Page:Revue des Deux Mondes - 1915 - tome 28.djvu/97

Cette page a été validée par deux contributeurs.

L’esprit de Gotfried de Strasbourg revit, sous une autre forme, dans le grand prédicateur Jean Tauler, et le merveilleux artiste de Colmar, Martin Schœn, laisse loin derrière lui, par sa grâce idéale, tous les artistes allemands !

Nous ne nous étonnerons donc plus que, dès le commencement du xvie siècle, on ait pu compter jusqu’à trente-cinq imprimeurs alsaciens-lorrains livrant au public des livres français, et que la France, à cette époque, ait eu à Strasbourg des partisans assez nombreux pour faire naître les craintes d’une domination française qui mît fin aux libertés alsaciennes. De cela, une controverse célèbre de deux humanistes strasbourgeois, Wimpheling et Murner, va, en l’an de grâce 1501, nous offrir le témoignage attachant et probant.

Wimpheling était un savant pédagogue né à Schlestadt, formé à l’école latine qui y florissait, mais dont Strasbourg était devenu la patrie d’adoption, de même que pour son adversaire, le moine franciscain Thomas Murner, qui, lui, était né à Obernai.

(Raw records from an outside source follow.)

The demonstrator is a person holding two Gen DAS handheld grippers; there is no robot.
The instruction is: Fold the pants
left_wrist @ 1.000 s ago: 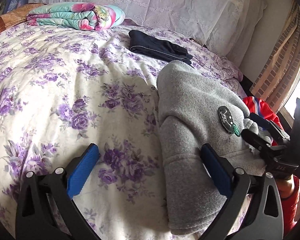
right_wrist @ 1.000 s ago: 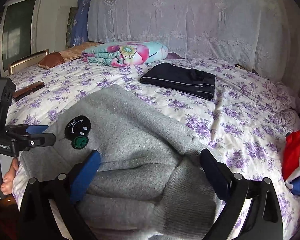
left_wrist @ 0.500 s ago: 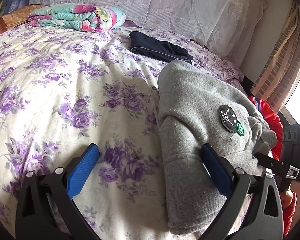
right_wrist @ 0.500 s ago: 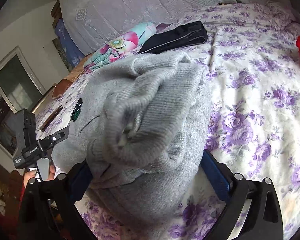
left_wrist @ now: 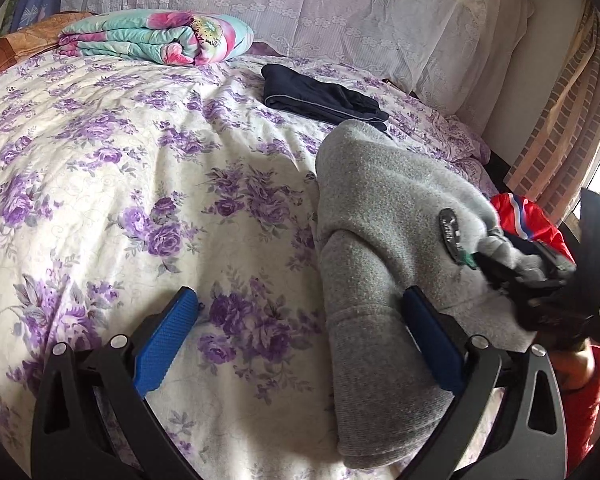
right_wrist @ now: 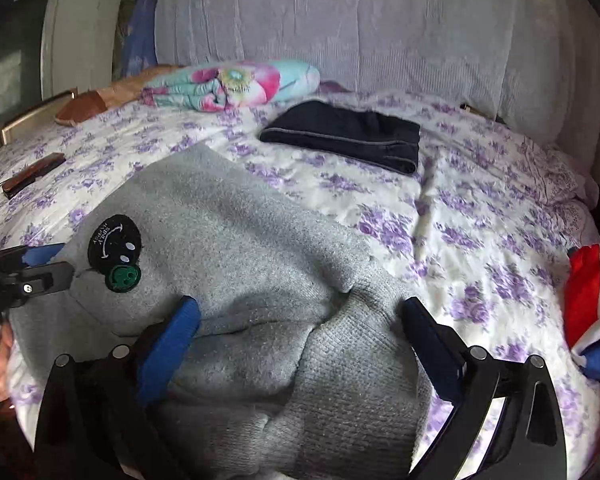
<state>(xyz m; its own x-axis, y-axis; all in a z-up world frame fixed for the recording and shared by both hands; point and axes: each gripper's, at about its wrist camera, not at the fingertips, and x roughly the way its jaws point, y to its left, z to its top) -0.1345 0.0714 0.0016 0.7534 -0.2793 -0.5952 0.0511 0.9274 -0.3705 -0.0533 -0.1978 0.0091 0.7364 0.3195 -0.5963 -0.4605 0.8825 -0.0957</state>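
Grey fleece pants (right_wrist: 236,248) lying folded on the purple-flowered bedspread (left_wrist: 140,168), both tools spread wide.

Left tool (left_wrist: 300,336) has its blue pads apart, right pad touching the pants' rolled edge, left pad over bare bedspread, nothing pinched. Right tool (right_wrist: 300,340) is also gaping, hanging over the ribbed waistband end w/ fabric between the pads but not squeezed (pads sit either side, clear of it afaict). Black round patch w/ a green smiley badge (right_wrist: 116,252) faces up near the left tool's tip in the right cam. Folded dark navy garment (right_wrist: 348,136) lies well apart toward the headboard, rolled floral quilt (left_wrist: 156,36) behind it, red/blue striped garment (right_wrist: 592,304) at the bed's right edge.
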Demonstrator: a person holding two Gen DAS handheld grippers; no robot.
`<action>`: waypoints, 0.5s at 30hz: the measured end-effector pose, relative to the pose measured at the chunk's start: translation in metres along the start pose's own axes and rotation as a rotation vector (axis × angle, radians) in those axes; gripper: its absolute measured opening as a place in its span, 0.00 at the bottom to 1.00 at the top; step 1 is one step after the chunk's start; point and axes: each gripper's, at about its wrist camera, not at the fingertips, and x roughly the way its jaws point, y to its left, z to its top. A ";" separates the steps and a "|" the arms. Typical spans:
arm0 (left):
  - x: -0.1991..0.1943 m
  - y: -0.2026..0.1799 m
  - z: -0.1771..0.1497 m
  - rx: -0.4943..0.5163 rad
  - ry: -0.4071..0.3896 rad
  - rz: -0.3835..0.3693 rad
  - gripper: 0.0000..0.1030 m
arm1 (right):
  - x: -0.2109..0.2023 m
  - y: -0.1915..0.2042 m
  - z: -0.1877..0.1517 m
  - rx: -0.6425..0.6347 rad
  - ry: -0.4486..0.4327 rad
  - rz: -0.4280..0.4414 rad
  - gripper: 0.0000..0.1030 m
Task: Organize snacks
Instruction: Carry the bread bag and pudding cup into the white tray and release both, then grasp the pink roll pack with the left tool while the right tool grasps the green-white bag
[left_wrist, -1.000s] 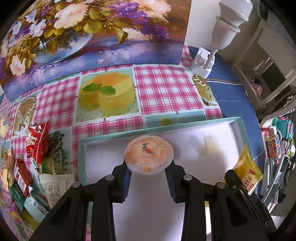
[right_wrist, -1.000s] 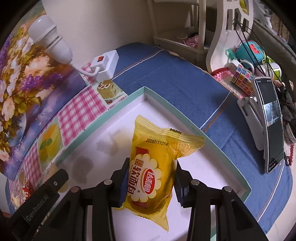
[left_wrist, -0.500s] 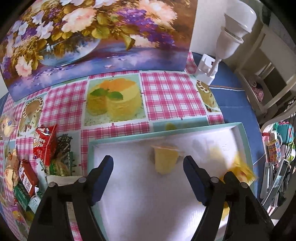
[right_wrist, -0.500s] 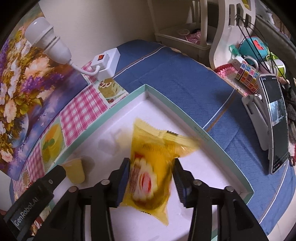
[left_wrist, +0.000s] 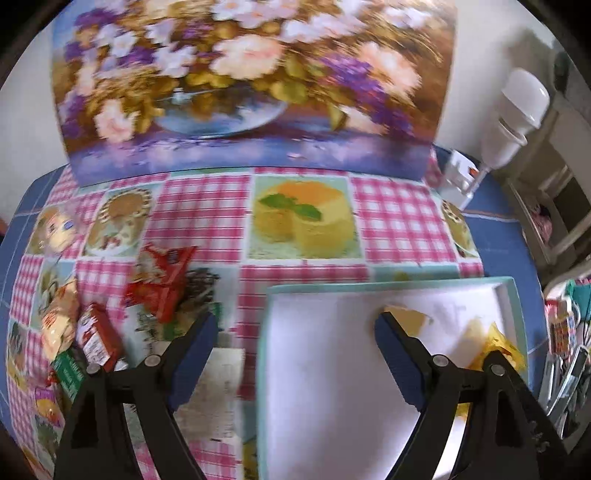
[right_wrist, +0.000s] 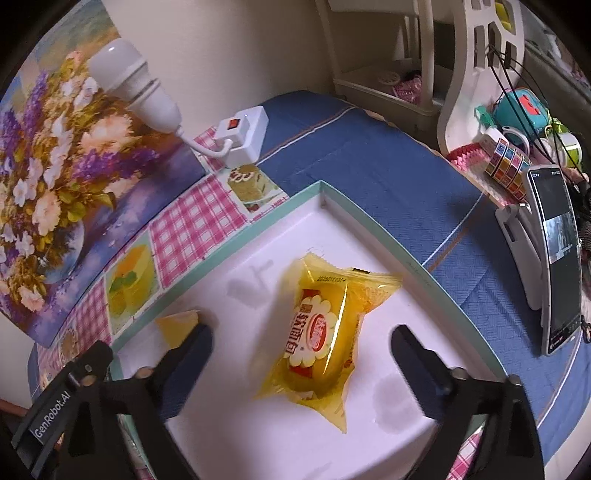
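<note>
Your right gripper (right_wrist: 301, 347): jaws just opened, now spread wide, pads clear of the yellow crinkly bread packet (right_wrist: 319, 334) lying flat between them on the white floor of the teal-rimmed shallow box (right_wrist: 373, 221). Packet print: red Chinese characters on a white flower; the date line is too small to read. "GenRobot.AI" reads on the left gripper's arm at 8 o'clock.

Your left gripper (left_wrist: 291, 343): jaws also just opened, holding nothing, straddling the box's left rim. Small yellow jelly cup (left_wrist: 408, 319) sits inside, just beyond the right finger. Loose red and green snack packets (left_wrist: 160, 280) at 9 o'clock on the checked tablecloth (left_wrist: 199, 206).

A blue-covered table (right_wrist: 369, 177) carries a checked mat (left_wrist: 199, 206) — teal-rimmed tray (right_wrist: 373, 221), loose snack packets (left_wrist: 159, 284), white power strip (right_wrist: 243, 134).
</note>
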 end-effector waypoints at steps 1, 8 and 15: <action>-0.002 0.006 -0.002 -0.011 -0.010 0.011 0.85 | -0.002 0.001 -0.002 -0.003 -0.005 0.003 1.00; -0.015 0.046 -0.024 -0.071 -0.061 0.059 0.86 | -0.010 0.010 -0.015 -0.033 -0.015 0.035 1.00; -0.033 0.091 -0.054 -0.102 -0.041 0.067 0.86 | -0.018 0.024 -0.034 -0.078 -0.006 0.069 1.00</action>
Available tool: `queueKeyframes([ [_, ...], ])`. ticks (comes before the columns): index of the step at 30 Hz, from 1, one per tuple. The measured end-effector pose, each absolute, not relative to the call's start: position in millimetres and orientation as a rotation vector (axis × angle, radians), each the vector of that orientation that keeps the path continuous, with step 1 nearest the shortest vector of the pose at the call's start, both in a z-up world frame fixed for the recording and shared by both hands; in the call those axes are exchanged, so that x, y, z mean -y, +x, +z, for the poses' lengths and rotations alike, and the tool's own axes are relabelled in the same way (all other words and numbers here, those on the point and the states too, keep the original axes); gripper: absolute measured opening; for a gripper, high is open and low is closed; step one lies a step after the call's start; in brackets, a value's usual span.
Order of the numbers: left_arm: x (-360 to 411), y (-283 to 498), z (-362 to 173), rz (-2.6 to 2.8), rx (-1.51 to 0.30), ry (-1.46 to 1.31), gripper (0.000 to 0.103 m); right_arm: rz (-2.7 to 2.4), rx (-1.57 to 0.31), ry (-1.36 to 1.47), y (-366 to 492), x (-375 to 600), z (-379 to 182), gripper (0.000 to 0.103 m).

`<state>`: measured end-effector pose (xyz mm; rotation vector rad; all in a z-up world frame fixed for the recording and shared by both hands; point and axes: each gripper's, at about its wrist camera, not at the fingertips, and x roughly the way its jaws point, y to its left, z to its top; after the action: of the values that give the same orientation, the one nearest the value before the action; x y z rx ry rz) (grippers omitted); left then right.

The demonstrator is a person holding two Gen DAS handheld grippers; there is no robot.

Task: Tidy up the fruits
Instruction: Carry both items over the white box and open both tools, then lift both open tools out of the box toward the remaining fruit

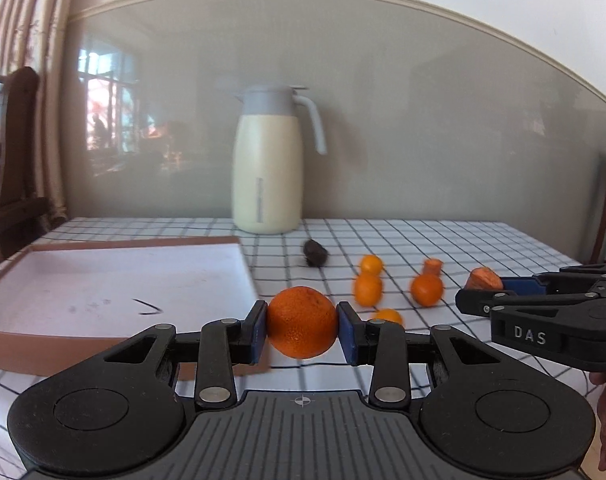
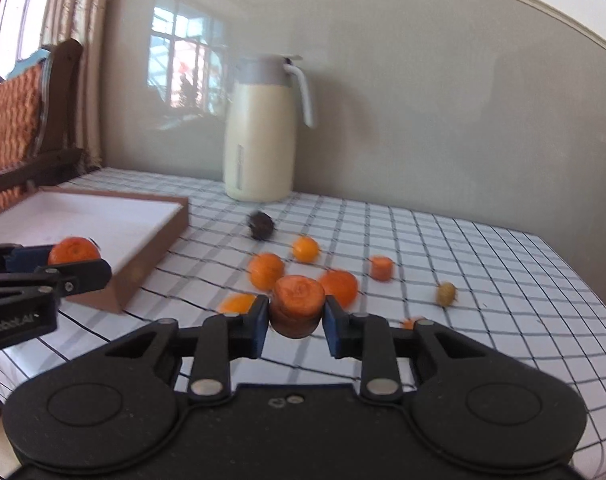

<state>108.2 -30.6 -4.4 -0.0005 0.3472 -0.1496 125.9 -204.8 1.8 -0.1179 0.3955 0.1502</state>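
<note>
My left gripper [image 1: 301, 326] is shut on a large orange [image 1: 301, 322] and holds it above the table beside the right edge of the brown tray [image 1: 115, 284]. It also shows in the right wrist view [image 2: 75, 262] with the orange [image 2: 74, 250] over the tray [image 2: 103, 220]. My right gripper [image 2: 297, 318] is shut on a carrot chunk [image 2: 297, 306] above the table; it shows in the left wrist view [image 1: 485, 292] with the chunk [image 1: 483, 279]. Several small oranges [image 2: 266, 270] and a carrot piece [image 2: 381, 268] lie on the checked cloth.
A cream jug [image 2: 259, 136] stands at the back by the wall. A dark fruit [image 2: 261, 225] and a small greenish fruit [image 2: 446, 294] lie on the cloth. A wooden chair [image 2: 27, 120] stands to the left behind the tray.
</note>
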Motion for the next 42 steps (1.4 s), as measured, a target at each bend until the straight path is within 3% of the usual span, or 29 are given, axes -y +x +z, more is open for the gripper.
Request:
queueKeyframes([
  [14, -65.7, 123.5, 12.5, 0.065, -0.294, 0.001, 0.037, 0.341, -0.287, -0.167, 163.7, 104.0, 29.3, 0.020],
  [24, -146.9, 148.7, 0.8, 0.271, -0.342, -0.053, 0.037, 0.377, -0.338, -0.104, 212.7, 69.0, 21.1, 0.020],
  [35, -181.5, 166.4, -12.0, 0.332, -0.372, -0.089, 0.038, 0.423, -0.455, -0.087, 270.5, 48.0, 5.8, 0.021],
  [36, -182.1, 168.1, -13.7, 0.326, -0.374, -0.099, 0.038, 0.412, -0.473, -0.115, 275.1, 44.4, 4.0, 0.032],
  [37, -182.6, 168.3, -14.8, 0.333, -0.371, -0.111, 0.055, 0.390, -0.471, -0.139, 278.1, 40.9, 1.7, 0.044],
  [38, -180.9, 166.2, -14.4, 0.357, -0.350, -0.109, 0.096, 0.366, -0.437, -0.144, 275.0, 42.3, 0.8, 0.081],
  [39, -178.1, 161.4, -12.7, 0.385, -0.304, -0.093, 0.103, 0.346, -0.378, -0.144, 267.5, 46.6, 0.4, 0.097],
  [42, -173.3, 155.0, -7.2, 0.393, -0.259, -0.057, 0.103, 0.320, -0.358, -0.171, 262.3, 50.8, -0.1, 0.097],
])
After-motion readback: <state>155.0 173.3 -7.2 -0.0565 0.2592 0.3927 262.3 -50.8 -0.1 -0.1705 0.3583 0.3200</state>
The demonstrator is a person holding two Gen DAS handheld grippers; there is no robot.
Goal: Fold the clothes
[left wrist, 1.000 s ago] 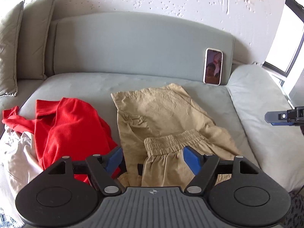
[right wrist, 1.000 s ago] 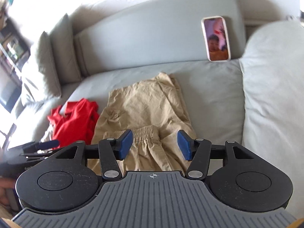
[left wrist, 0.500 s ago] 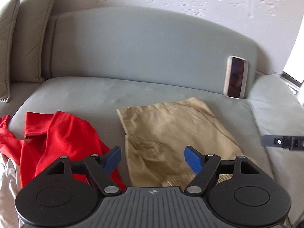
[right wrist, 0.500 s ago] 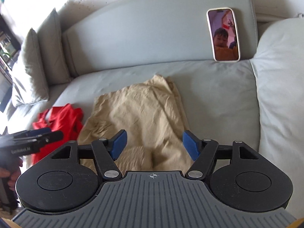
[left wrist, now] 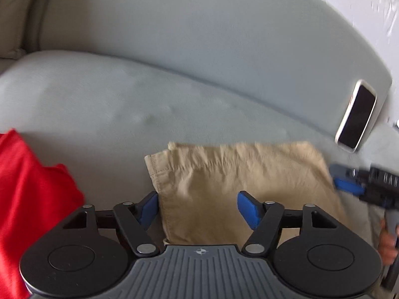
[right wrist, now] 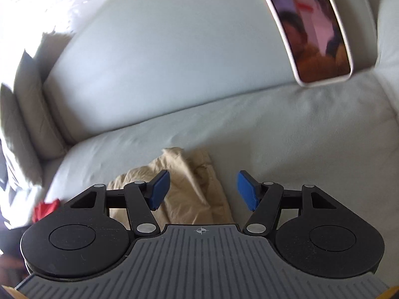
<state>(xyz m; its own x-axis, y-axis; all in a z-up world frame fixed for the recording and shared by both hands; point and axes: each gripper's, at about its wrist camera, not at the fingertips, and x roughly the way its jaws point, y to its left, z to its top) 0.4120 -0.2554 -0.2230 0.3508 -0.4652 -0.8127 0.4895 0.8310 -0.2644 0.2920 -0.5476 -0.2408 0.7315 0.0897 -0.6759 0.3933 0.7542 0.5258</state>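
Note:
Tan shorts (left wrist: 239, 172) lie flat on the grey sofa seat (left wrist: 99, 104). My left gripper (left wrist: 198, 208) is open and empty, low over the shorts' left hem edge, its left pad just off the cloth. My right gripper (right wrist: 203, 190) is open and empty, over the far right corner of the shorts (right wrist: 192, 182); it also shows in the left wrist view (left wrist: 349, 184) at the shorts' right edge. A red garment (left wrist: 27, 194) lies to the left, and shows small in the right wrist view (right wrist: 46, 208).
A phone (right wrist: 311, 27) leans against the sofa backrest at the right, and is also in the left wrist view (left wrist: 356, 117). Beige cushions (right wrist: 22, 114) stand at the far left. A padded armrest (right wrist: 389, 49) closes off the right side.
Both grippers have moved forward and down toward the far end of the shorts. The waistband has dropped out of view. Both stay open.

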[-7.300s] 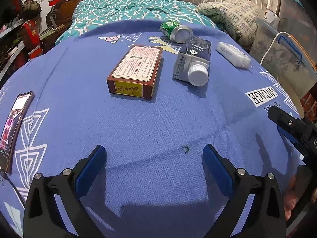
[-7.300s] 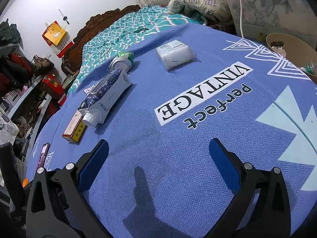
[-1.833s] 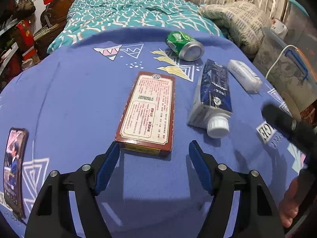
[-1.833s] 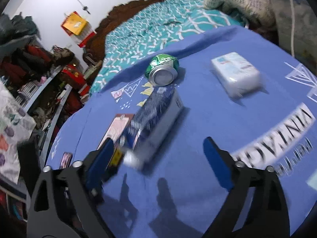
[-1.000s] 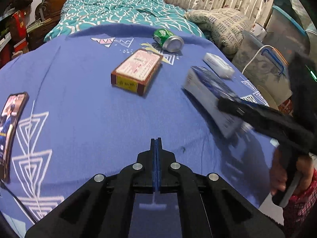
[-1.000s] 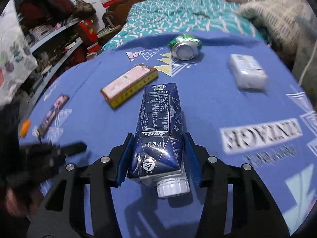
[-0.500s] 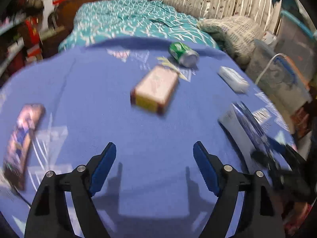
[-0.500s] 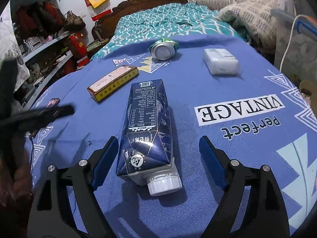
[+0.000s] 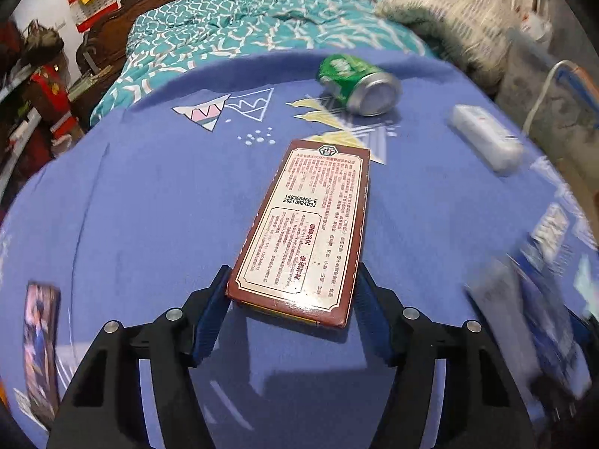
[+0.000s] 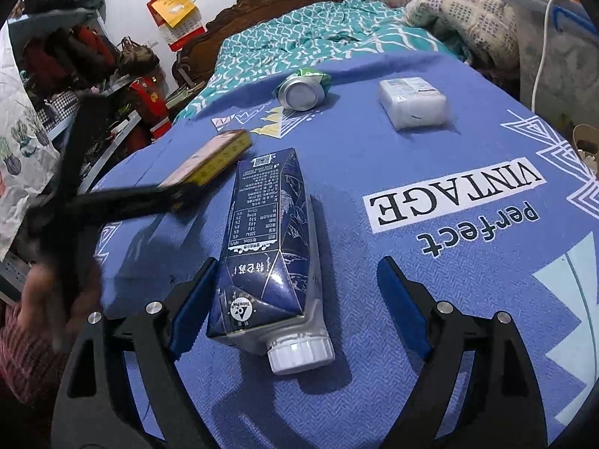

Wimpheling avait commencé par être un partisan de la France, à l’instar de ceux qu’il va combattre, mais on ne sait à quelle occasion il fut amené à sonner une cloche d’alarme, comme si les libertés strasbourgeoises couraient, du fait de la France, les plus graves périls. Il publia à cet effet un opuscule intitulé Germania, auquel Murner répondit l’année suivante (1502) par une Nova Germania. Ce sont des écrits infiniment précieux pour le sujet que j’ai abordé. Il est donc essentiel d’en connaître la substance.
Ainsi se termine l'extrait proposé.